The search after that nature and its highest possibilities has in this way taken Kass from the study of the human animal to the study of the cultural habitat that animal has constructed for itself. And always he has proceeded with an eye to the true and fullest nature of the human being himself. In describing the structure of the argument of The Hungry Soul—which traces the meaning of eating from its biological character through the limits and constraints human beings have placed upon it, to the ways we have beautified it and turned feeding into dining, through the roles it has played in our highest religious rituals—Kass put things this way: “The argument is thus an ascent—from nature to human nature to human nature culturally clothed by the just, then the noble, then the holy—but an ascent that remains in touch with its beginnings.”
That, in a nutshell, is the arc of Kass’s interests over more than four decades and counting. In search of wisdom about how human beings may flourish, he has studied nature and man’s nature. And in pursuit of man’s nature he has delved deeply and broadly into our cultural wisdom about justice and ethics, nobility and excellence, and then sanctity and holiness. Because he has explored these various terrains in pursuit of large questions, he has tended to avoid the worst inclinations of each, and so pursued the sciences without reductionism, the humanities without esotericism, and the divinities without dogmatism.
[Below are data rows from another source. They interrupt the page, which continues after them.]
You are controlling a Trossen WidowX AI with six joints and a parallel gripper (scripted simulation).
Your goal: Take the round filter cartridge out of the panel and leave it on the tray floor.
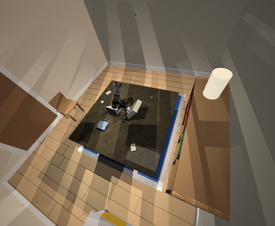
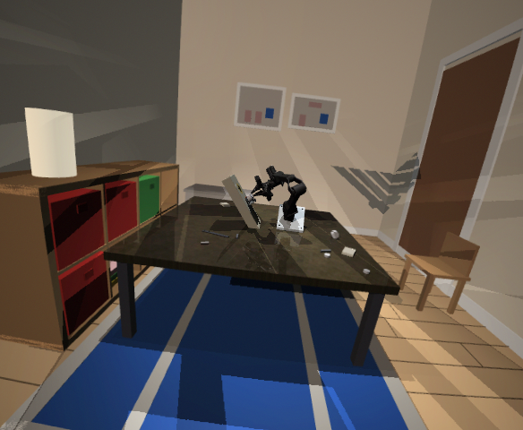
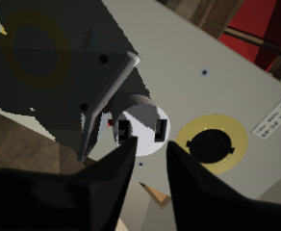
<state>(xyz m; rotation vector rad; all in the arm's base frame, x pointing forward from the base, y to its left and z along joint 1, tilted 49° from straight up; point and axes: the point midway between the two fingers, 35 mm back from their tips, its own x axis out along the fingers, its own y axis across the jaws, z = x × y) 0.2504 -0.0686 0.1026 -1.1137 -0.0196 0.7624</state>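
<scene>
1. The pincer (image 1: 126, 107) (image 2: 254, 193) (image 3: 152, 143) is partly open; nothing is seen gripped between its separated tips.
2. The cartridge (image 1: 128, 109) (image 2: 251, 199) (image 3: 142, 132) is seen out of its round hole, near the tilted panel (image 1: 134, 108) (image 2: 240, 201) (image 3: 179, 53), between handle (image 3: 113, 89) and yellow ring (image 3: 242, 140). Its contacts cannot be told.
3. The tray (image 1: 102, 125) is placed apart on the table (image 1: 142, 133) (image 2: 252, 266).

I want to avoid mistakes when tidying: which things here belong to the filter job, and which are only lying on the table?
For the job:
- slotted filter
- panel
- tray
- gripper

Apparently just lying about:
- long dark rod
- pale blocks
- small white pieces
</scene>
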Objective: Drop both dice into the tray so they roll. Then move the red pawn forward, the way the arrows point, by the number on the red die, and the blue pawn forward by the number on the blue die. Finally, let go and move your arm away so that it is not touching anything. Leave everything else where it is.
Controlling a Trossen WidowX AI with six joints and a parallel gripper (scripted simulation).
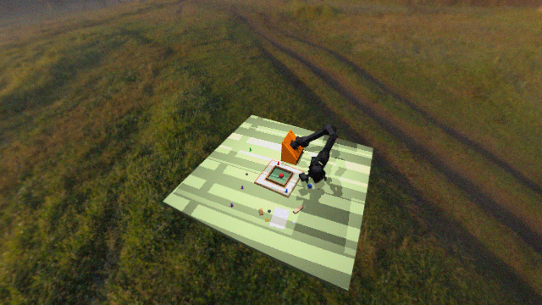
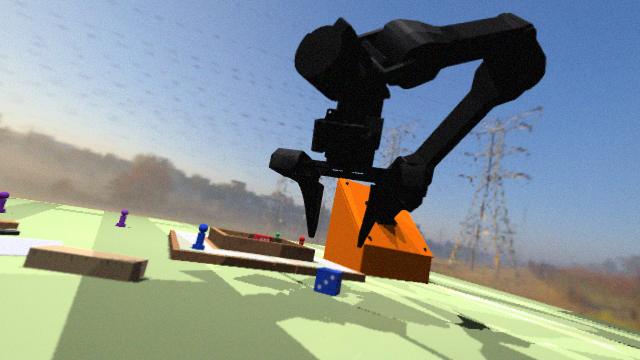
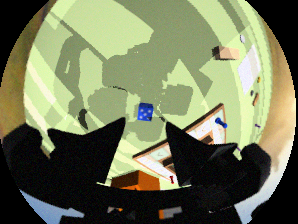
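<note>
My gripper point(image 2: 336, 241) point(image 3: 145, 122) is open and empty, fingers pointing down above the blue die. The blue die point(image 1: 310, 185) point(image 2: 328, 281) point(image 3: 145, 112) lies on the table outside the board, between the fingertips as the wrist view sees it. The red die point(image 1: 281, 175) point(image 2: 262, 237) lies inside the brown-walled tray point(image 2: 295, 251), in the middle of the board point(image 1: 271, 187) point(image 2: 235, 261). The red pawn point(image 1: 278, 163) point(image 2: 302, 240) point(image 3: 172, 179) stands on the board's side near the orange base. The blue pawn point(image 1: 286, 191) point(image 2: 200, 237) point(image 3: 221, 123) stands near the opposite corner.
The orange base block point(image 1: 290, 150) point(image 2: 345, 235) stands behind the board. A wooden block point(image 1: 298, 209) point(image 2: 85, 262) point(image 3: 227, 53) and a white sheet point(image 1: 279, 218) point(image 3: 248, 70) lie beyond the blue pawn's side. Purple pawns point(image 1: 242, 187) point(image 1: 231, 205) and a green pawn point(image 1: 250, 149) stand off the board.
</note>
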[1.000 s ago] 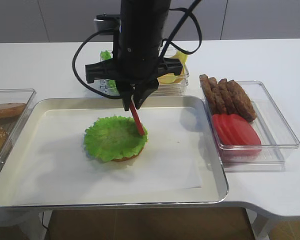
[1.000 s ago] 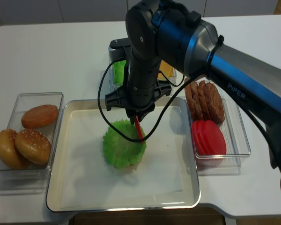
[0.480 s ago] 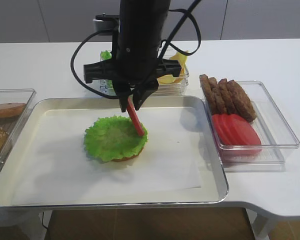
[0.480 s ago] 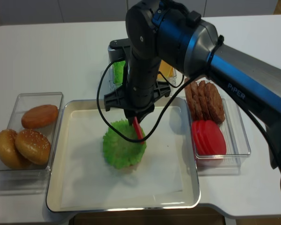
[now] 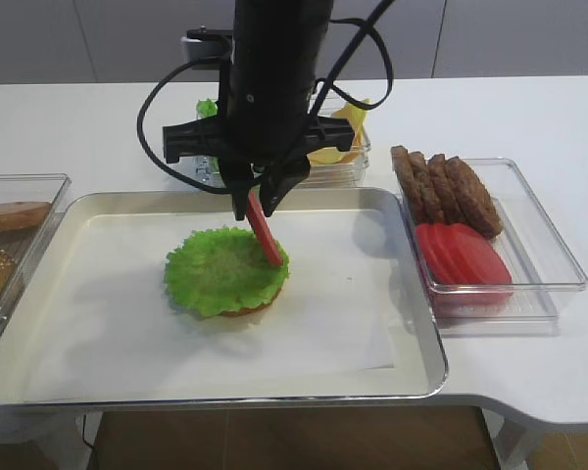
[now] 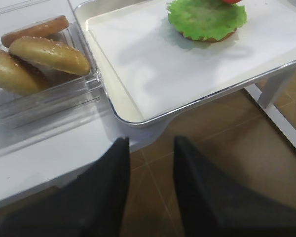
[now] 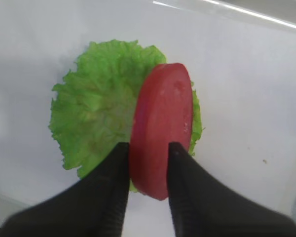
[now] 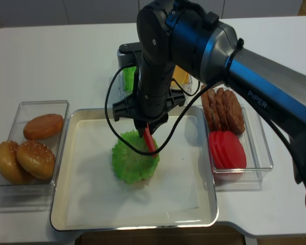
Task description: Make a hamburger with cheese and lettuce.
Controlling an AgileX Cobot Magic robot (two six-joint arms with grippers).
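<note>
A white table (image 5: pixel 529 108) fills most of the room as seen here, its front edge rounded at the right corner. Behind it runs a row of pale grey cabinet fronts (image 5: pixel 510 37) split by thin vertical seams. Under the table edge the floor (image 6: pixel 227 163) is brown tile with lighter grout lines, and a white table leg (image 6: pixel 274 106) slants down to it. The light is soft and even, leaving faint shadows on the tabletop.

— What sort of place is this?
— A food-prep test bench: a white table (image 5: pixel 529 117) bears a metal tray (image 5: pixel 426 338), with clear tubs of buns (image 8: pixel 28 158) to its left and patties (image 5: pixel 446 186) and tomato slices (image 5: pixel 465 257) to its right.
</note>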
In his ongoing study of biology and bioethics, in his teaching of great works of literature and philosophy, and in his inquiry into the depths of the Bible, Kass seeks the nature of man through his ways of being and acting. In the forms of human life—the arc of the individual lifespan and the ever-repeating intergenerational shape of family life, the rituals of birth and love and marriage and mourning, the rules of courtship and worship—is the outline of the human flourishing that our modern natural science leaves out of view, but that we modern human beings desperately desire, even when we do not quite know it.
“Cultural memory still holds gingerly a tattered script” for such flourishing, Kass writes, “but many of its pages are missing and the guidance it provides us is barely audible and, even then, delivered in what appears to us to be a foreign tongue.” He has worked to learn and to teach that foreign tongue, the language of human flourishing in which the great cultural achievements of Western civilization are written.
For his students and readers, Kass has laid out a path of inquiry showing that those questions that bedevil us most today have been with us for countless generations, and have to do not with the latest modern excess, but with man’s unchanging nature, wants, needs, and potential. It is a path he pursues by expecting the best of those who travel it with him and those who have traveled it before, and so drawing the best out of both. And it is a path that opens with a question: How does man thrive?
In his very pursuit of that question, Leon Kass has also offered us an answer by example.